== Exercise ==
Scan the entries for the word "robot" and report how many lines contain it, as a number with no other words.

# # # #

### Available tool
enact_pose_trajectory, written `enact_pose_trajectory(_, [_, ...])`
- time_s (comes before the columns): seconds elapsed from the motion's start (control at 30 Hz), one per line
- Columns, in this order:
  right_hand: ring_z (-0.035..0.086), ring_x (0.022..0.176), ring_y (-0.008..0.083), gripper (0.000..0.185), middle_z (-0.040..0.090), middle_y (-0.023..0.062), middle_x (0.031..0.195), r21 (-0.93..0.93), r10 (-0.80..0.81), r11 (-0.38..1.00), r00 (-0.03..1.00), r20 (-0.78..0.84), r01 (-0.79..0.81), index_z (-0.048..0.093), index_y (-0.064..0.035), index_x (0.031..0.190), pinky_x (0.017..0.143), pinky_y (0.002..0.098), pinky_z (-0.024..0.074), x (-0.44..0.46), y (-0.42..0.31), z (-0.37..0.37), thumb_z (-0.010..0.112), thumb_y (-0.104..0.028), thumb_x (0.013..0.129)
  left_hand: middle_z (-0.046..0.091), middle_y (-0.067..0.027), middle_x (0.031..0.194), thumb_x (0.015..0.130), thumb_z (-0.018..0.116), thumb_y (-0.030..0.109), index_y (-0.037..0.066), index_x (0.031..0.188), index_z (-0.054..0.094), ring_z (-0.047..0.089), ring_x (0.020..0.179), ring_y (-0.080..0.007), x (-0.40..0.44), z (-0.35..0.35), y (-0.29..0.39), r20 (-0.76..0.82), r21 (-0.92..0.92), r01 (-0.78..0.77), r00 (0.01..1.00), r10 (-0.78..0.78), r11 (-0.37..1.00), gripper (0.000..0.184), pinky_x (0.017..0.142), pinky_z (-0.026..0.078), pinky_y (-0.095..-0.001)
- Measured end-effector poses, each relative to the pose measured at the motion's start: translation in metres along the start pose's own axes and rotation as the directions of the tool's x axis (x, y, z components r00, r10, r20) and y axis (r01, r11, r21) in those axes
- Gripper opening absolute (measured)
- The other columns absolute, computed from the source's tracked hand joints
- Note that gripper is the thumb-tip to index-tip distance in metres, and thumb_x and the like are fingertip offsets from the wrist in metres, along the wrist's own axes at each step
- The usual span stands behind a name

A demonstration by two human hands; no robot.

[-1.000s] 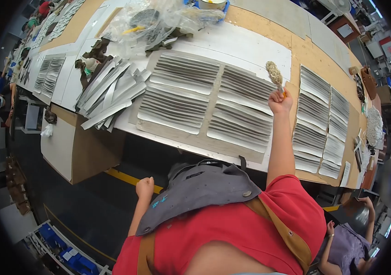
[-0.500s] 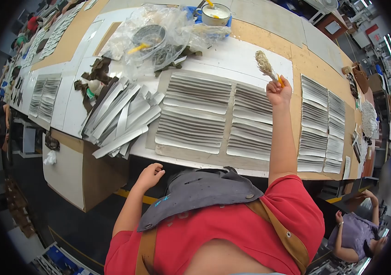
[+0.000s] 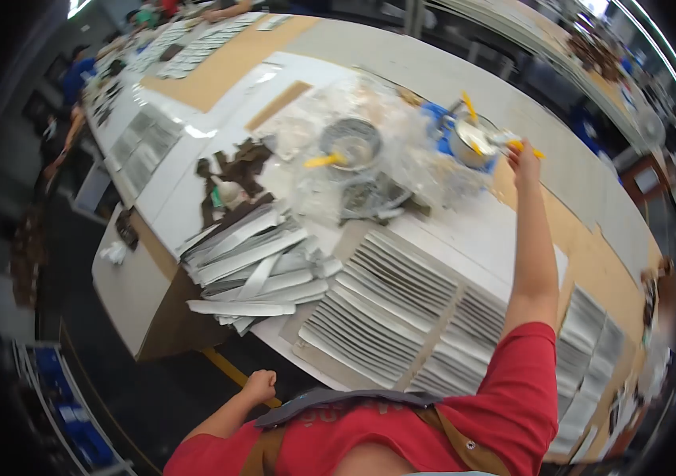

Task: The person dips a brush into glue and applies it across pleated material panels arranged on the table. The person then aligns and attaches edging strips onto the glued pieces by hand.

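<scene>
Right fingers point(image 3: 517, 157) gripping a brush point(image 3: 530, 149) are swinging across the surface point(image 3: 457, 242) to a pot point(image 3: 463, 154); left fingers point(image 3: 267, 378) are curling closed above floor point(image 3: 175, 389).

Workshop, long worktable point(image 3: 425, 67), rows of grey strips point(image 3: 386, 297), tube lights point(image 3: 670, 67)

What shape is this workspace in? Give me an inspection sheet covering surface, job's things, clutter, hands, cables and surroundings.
Surface: long table, partly covered by white board and tan board.
Job's things: yellow-handled brush at a pot; striped panels lie nearby.
Clutter: heaped strips, crumpled clear plastic.
Hands: right hand grips the brush; left hand, curled, holds nothing visible.
Cables: nothing seen.
Surroundings: box by the table's edge, people toward its far end.
</scene>
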State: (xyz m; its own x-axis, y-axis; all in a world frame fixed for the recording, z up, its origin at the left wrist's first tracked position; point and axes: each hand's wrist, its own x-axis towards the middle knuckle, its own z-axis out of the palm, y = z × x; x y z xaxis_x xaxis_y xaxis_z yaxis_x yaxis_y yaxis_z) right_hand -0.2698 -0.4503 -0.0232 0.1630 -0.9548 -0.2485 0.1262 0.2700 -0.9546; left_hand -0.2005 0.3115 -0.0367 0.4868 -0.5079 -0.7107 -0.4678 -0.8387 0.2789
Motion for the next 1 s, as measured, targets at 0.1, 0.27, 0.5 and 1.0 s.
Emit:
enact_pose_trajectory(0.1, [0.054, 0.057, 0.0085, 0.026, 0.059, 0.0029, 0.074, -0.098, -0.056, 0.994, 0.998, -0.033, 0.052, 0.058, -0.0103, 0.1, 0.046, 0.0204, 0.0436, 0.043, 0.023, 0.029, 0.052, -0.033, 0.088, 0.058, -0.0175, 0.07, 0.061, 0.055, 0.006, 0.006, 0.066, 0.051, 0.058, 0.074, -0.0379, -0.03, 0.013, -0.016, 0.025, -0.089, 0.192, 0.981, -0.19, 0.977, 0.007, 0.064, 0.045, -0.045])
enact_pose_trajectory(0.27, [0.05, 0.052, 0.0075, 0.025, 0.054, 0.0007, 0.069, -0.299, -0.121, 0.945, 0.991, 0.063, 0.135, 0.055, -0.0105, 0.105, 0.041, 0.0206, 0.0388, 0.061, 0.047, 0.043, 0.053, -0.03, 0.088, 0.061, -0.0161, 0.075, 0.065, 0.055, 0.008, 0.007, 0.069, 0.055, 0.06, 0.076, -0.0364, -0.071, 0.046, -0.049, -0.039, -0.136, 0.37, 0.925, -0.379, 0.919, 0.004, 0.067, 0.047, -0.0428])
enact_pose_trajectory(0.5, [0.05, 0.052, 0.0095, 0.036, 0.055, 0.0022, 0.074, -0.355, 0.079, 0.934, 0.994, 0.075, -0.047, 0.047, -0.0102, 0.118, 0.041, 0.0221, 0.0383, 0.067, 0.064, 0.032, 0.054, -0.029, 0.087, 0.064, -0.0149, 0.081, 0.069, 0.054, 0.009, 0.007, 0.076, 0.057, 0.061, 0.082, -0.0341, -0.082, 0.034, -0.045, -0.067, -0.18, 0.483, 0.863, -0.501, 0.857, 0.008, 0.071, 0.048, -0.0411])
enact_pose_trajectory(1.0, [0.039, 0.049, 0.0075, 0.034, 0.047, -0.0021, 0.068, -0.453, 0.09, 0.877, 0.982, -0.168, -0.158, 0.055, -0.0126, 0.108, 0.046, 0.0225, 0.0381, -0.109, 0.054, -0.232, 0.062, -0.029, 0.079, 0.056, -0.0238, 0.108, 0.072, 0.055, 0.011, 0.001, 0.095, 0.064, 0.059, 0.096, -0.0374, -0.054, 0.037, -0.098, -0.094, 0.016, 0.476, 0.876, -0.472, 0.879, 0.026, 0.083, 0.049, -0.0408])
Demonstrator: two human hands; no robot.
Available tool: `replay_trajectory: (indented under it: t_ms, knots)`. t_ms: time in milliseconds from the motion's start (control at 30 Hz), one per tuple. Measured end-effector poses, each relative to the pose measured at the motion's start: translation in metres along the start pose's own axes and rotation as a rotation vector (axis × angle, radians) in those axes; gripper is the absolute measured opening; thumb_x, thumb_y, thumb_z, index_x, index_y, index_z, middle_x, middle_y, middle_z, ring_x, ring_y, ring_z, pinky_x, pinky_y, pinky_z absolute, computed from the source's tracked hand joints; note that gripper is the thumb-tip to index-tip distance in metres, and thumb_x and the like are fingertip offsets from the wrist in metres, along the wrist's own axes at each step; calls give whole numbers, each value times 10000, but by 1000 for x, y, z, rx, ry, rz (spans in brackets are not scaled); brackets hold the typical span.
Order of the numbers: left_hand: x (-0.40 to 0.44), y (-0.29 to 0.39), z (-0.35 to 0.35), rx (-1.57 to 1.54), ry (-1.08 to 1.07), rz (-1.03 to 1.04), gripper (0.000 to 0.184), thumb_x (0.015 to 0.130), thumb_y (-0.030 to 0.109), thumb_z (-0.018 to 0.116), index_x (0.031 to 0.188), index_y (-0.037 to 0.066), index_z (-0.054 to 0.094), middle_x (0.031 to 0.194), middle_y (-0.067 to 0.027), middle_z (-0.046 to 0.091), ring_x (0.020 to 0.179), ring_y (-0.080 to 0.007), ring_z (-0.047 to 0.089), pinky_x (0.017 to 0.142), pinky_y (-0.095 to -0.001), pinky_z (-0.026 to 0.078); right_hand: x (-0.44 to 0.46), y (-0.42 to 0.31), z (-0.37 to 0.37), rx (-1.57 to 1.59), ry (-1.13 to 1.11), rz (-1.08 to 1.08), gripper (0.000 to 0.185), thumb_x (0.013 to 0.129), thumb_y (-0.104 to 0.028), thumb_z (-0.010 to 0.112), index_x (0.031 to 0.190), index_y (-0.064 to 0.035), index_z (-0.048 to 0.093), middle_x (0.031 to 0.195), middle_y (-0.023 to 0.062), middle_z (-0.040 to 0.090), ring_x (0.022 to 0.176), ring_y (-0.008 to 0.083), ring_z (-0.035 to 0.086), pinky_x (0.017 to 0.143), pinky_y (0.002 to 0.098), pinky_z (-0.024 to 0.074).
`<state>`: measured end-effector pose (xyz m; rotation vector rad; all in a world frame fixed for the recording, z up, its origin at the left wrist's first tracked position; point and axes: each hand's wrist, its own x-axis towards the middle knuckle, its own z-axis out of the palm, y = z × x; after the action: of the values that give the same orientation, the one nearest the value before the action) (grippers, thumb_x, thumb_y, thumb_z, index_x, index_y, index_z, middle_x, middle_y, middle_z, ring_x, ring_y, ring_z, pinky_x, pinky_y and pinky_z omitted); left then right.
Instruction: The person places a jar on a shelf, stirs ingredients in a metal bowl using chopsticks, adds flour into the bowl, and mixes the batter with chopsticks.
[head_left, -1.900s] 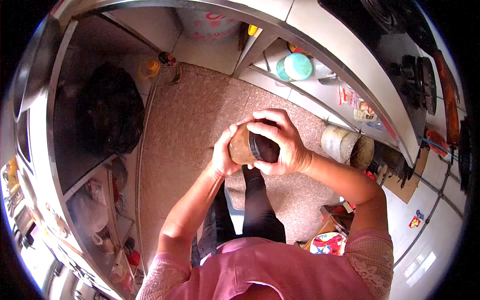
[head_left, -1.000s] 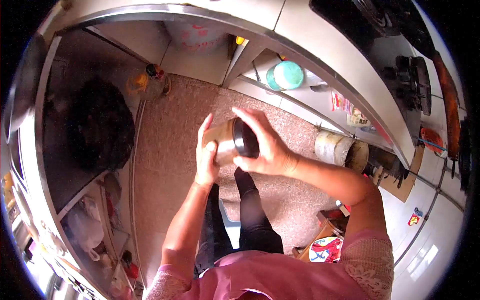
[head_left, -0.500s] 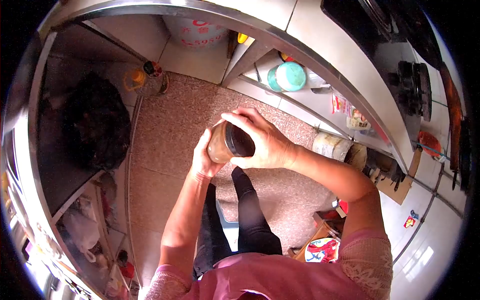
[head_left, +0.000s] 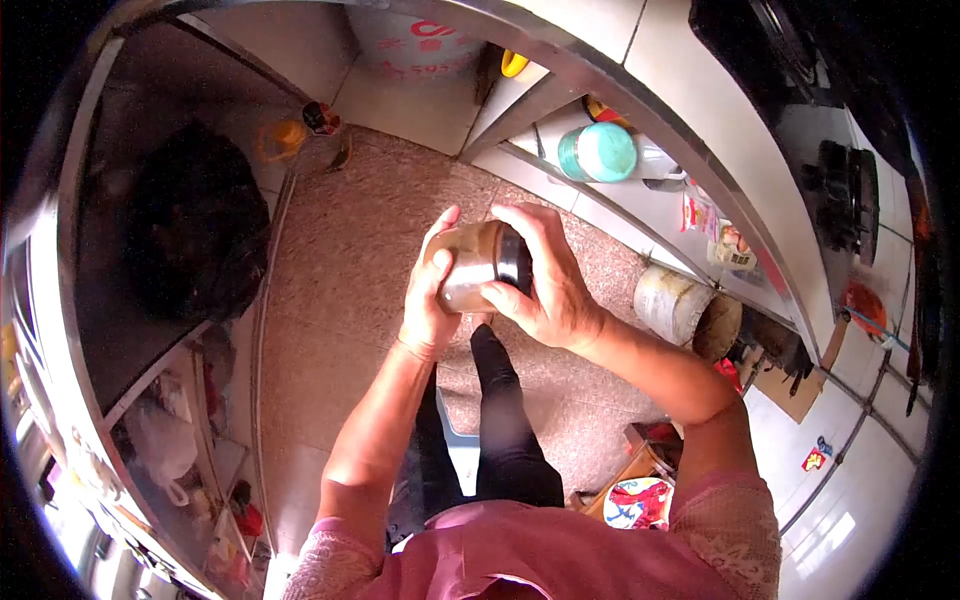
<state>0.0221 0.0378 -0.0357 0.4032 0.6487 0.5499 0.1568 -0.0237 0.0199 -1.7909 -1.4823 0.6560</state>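
Observation:
A clear jar (head_left: 468, 268) with brownish contents is held tilted on its side above the floor, between my two hands. My left hand (head_left: 432, 300) wraps around the body of the jar, with the thumb lying over its near side. My right hand (head_left: 553, 285) grips the black lid (head_left: 514, 258) at the right end, fingers over the top and thumb below. The lid sits on the jar. Parts of the lid are covered by my right palm and fingers.
A shelf to the right holds a jar with a turquoise lid (head_left: 608, 152) and several packets. Below it, a dirty white bucket (head_left: 672, 303) lies on its side. A black plastic bag (head_left: 195, 235) is at the left. A metal-edged counter (head_left: 560, 50) curves overhead.
The jar has turned so that its side faces me more and the lid points right. My left thumb now lies across the jar, and my right hand has shifted slightly rightward.

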Motion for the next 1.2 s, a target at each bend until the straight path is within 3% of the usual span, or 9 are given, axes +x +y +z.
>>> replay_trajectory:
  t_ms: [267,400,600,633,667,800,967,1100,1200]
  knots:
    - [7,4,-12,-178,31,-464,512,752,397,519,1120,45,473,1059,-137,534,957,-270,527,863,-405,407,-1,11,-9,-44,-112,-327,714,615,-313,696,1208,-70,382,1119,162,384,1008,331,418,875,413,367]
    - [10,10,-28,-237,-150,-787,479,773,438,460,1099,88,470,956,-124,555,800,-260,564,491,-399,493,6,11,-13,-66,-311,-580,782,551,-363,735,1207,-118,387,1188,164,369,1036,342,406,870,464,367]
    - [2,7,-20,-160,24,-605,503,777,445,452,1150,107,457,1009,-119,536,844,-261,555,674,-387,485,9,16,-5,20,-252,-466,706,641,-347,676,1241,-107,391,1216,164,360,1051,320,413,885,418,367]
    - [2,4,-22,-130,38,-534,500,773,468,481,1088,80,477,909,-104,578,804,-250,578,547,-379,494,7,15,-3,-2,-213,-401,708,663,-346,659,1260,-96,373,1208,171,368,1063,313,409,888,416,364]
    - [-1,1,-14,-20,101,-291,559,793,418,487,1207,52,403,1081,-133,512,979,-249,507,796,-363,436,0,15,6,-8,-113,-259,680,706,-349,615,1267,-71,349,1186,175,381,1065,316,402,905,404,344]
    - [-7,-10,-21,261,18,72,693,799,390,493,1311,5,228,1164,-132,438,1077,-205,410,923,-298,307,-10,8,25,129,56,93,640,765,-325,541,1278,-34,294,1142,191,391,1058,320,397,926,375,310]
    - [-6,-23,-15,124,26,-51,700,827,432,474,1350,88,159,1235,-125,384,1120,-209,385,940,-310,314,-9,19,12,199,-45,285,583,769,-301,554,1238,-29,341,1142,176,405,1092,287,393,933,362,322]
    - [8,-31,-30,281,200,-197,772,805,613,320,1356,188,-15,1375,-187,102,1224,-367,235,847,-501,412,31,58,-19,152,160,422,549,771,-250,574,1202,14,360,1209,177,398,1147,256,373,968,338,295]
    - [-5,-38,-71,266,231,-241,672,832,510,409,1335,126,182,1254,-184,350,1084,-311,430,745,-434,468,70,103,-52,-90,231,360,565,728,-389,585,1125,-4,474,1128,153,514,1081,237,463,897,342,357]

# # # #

== Result ==
2